Saudi Supreme Court upholds the death sentence against two Bahraini nationals
Exclusive- As the Saudi regime fabricates politically-motivated charges against its opponents, two Bahraini nationals, Jaafar Sultan (30) and Sadiq Thamer (33), have been wrongfully accused of “terrorism” and sentenced to death.
Jaafar and Sadiq’s lives are now in the hands of the Saudi King who could ratify their execution at any moment. Various Bahraini opposition and rights groups have warned against implementing the sentence, stressing that the Saudi judicial procedures breach fair trial assurances.
On 8 May 2015, Saudi authorities arrested both Sadeq and Jaafar and seized their car without presenting an arrest warrant. Since their arrest, they have been subjected to a prolonged enforced disappearance, torture, and enforced to sign incriminating confessions.
On 31 May 2016, a Bahrain court sentenced the two men were sentenced to life imprisonment in absentia based on similar charges and stripped them of their citizenship.
On 7 October 2021, a Saudi Specialised Criminal Court sentenced the 2 young men to death, and on 11 January 2022, the sentences were upheld by the Court of Appeal. Then, on 7 April 2022, the Supreme Court ratified the death sentence after they exhausted their legal remedies.
The UN’s special rapporteurs sent, on 26 January 2022, a letter to the Saudi authorities, calling on it to immediately halt the death sentences against both Jaafar Sultan and Sadiq Thamer. The rapporteurs further noted that they “did not have access to a lawyer and could not resort to any remedy to challenge the lawfulness of their detention”, stating that the imposition of the sentence would be an “arbitrary killing”.
In a statement, Amnesty International has called on the Saudi authorities “not to ratify the death sentence, quash their conviction and re-try them in line with international fair trial standards”.
The use of the death penalty in Bahrain has dramatically escalated since 2011 by more than 600 percent. Some 88 % of executed were convicted of “terror” charges, and 100 % were alleged torture. Today, some 26 torture survivors are facing imminent execution on death row, 12 of whom have exhausted all legal remedies, and whose convictions were based on false evidence obtained through torture and ill-treatment” especially targeting those connected to political opposition as several had attended pro-democracy protests, a move that violates international laws.

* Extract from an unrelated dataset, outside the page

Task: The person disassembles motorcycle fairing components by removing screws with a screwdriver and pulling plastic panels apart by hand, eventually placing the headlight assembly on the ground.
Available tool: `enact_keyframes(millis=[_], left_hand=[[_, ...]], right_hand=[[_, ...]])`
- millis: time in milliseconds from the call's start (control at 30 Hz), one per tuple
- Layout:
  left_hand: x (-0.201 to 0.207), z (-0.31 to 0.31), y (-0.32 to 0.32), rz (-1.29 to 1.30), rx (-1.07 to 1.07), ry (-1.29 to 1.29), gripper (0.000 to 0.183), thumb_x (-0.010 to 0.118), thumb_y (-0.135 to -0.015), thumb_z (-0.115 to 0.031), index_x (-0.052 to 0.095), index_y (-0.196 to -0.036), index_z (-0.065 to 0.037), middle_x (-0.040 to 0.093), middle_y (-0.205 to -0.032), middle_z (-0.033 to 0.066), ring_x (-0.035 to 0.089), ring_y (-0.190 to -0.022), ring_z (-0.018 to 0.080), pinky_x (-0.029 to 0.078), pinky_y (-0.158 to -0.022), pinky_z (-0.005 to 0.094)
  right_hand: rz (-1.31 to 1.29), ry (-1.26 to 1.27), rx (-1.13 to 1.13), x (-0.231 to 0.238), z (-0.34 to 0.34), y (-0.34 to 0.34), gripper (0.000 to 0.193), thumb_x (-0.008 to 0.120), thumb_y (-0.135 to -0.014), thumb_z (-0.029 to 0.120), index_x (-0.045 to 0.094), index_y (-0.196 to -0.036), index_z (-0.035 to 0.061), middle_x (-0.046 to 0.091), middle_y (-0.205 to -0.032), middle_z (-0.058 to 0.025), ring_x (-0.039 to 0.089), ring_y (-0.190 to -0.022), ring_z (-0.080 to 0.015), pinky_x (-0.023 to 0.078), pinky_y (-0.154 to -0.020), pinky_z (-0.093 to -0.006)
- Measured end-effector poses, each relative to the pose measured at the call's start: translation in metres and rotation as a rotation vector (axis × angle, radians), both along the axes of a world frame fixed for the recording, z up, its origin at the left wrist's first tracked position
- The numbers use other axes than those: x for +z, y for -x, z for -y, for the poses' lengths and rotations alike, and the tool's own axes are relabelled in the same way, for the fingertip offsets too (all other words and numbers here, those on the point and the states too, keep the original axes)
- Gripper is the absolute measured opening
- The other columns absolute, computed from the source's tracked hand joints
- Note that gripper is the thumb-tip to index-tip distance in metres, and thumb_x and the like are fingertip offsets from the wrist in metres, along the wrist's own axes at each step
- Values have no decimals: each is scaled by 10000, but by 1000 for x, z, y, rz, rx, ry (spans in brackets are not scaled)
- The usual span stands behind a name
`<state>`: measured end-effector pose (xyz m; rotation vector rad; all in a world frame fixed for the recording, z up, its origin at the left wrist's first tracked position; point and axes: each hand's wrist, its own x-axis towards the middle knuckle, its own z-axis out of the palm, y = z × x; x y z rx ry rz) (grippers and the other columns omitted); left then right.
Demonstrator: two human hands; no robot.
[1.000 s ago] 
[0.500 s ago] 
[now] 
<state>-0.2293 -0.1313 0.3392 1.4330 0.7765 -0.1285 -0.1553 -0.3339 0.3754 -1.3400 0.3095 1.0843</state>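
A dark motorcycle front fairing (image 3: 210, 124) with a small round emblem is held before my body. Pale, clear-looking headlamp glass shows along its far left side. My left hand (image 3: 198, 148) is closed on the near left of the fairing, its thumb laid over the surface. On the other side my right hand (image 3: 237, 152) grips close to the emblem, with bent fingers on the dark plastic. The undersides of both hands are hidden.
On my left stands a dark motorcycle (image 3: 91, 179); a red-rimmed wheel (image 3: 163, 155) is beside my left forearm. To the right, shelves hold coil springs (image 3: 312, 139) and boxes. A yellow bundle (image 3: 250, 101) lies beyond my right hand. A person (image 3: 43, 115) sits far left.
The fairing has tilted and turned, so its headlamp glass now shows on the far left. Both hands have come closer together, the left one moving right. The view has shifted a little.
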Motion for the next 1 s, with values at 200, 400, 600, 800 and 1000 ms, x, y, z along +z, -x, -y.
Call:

Rights groups have frequently urged the Bahraini government to implement an immediate moratorium on the death penalty, to pend a full review of all capital cases to identify allegations of torture, to quash all death sentences, and to overturn any convictions that rely on torture evidence.
They have further called on the international community, chiefly the UK to halt all assistance to Bahraini security and justice bodies that are responsible for carrying out much of the alleged abuses before it is too late.